The efficacy of doxycycline in depleting Wolbachia from adult female Onchocerca volvulus estimated for different drug regimens. Efficacy is defined as the maximum proportional reduction in the percentage of adult female O. volvulus positive for Wolbachia. The circles represent posterior medians of the estimates for each of the 114 treated trial participants. These are overlaid with a box-and-whisker plot depicting the interquartile range (IQR) of individual estimates (box) and extending to 1.5 × IQR (whiskers). The solid horizontal bar within the box depicts the median of the individual efficacy estimates. The solid horizontal bars beside the individual estimates represent the marginal efficacy averaged over all patients receiving a particular treatment regimen.
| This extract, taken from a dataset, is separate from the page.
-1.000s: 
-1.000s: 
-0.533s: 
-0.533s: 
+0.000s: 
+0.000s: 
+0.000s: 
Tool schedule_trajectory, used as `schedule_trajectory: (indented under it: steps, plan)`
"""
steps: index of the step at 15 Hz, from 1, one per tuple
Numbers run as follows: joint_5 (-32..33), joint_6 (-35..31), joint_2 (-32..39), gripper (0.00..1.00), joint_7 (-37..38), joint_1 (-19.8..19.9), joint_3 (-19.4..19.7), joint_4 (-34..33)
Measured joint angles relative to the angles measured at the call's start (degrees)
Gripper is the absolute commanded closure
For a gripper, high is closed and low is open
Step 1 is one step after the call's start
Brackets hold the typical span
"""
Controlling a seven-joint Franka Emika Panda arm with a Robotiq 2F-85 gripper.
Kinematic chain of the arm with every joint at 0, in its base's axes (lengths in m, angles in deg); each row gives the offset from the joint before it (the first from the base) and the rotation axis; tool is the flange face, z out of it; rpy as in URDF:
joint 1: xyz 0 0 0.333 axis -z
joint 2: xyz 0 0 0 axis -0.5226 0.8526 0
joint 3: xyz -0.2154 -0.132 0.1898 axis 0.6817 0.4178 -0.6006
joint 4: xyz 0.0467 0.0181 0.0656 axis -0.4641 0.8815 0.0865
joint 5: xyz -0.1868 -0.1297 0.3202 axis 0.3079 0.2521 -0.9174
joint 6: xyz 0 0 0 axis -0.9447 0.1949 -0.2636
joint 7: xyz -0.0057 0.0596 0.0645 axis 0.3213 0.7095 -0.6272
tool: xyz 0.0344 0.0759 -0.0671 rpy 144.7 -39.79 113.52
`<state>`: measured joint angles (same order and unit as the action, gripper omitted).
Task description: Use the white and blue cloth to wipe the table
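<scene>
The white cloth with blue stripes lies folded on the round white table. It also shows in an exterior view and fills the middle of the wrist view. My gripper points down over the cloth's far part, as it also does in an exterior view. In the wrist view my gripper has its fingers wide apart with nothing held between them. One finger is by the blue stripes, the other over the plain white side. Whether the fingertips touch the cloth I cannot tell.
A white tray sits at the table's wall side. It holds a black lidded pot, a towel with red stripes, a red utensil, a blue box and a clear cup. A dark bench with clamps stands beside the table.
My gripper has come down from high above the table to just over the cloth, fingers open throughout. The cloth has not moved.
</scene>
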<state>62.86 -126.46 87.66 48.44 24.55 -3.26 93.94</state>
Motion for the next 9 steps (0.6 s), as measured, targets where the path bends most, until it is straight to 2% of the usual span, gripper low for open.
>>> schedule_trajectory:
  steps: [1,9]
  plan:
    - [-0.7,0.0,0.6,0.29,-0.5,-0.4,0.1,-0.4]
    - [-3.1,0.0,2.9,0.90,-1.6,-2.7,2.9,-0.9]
The accompanying error bars represent 95% Bayesian credible intervals (BCIs). The values and BCIs of the marginal efficacies are as follows: 100 mg daily for 5 weeks, 93% (89%–96%); 100 mg daily for 6 weeks, 93% (91%–95%); 200 mg daily for 4 weeks, 93% (88%–96%); 200 mg daily for 6 weeks, 91% (86%–94%).

Figure 4.

The distribution of efficacies estimated for individual patients aggregated by treatment regimen. Efficacy is defined as the maximum proportional reduction in the percentage of adult female Onchocerca volvulus positive for Wolbachia. Efficacy estimates represent posterior medians for each of the 114 treated patients. The vertical dashed line is the median of the individual estimates indicating that the efficacy of doxycycline is > 95% in the majority of patients.

Macrofilaricidal Activity

The estimated 2- to 3-year life expectancy of female worms depleted of Wolbachia (Table 2) is 20%–30% of the average 8- to 12-year life expectancy [12] of Wolbachia-positive worms. This reduced longevity drives the prolonged decline in the percentage of live O. volvulus, which troughs at approximately 50%, 2.5 years after the start of treatment (Figure 2B). Despite the fact that the directly observable maximum decline in the percentage of live worms is just 30%, the reduction in longevity of adult worms is considerable, illustrating that the true macrofilaricidal activity of doxycycline is greater than can be detected using direct methods of evaluation.

DISCUSSION

Quantification of the antifilarial effects of anti-Wolbachia therapy has hitherto been restricted to outcomes, such as the percentage of Wolbachia-positive, negative, or dead O. volvulus, measured at various times after treatment in clinical trials. The dynamics of these outcomes, driven by post-treatment reinfection and the slow turnover of long-lived filarial populations, precludes the use of traditional meta-analytical approaches to assess antifilarial activity. The model presented here overcomes these problems by coupling the dynamics of doxycycline-induced Wolbachia depletion with the ensuing antifilarial effects. By fitting the model to clinical trial data on the Wolbachia and viability status of female O. volvulus, we estimate that (1) the efficacy of doxycycline (the maximum proportional reduction in the percentage of adult female O. volvulus positive for Wolbachia) therapy is >91% on average and >95% in the majority of participants, irrespective of treatment regimen, and (2) the macrofilaricidal effect of eliminating Wolbachia is a 70%–80% reduction in parasite life span.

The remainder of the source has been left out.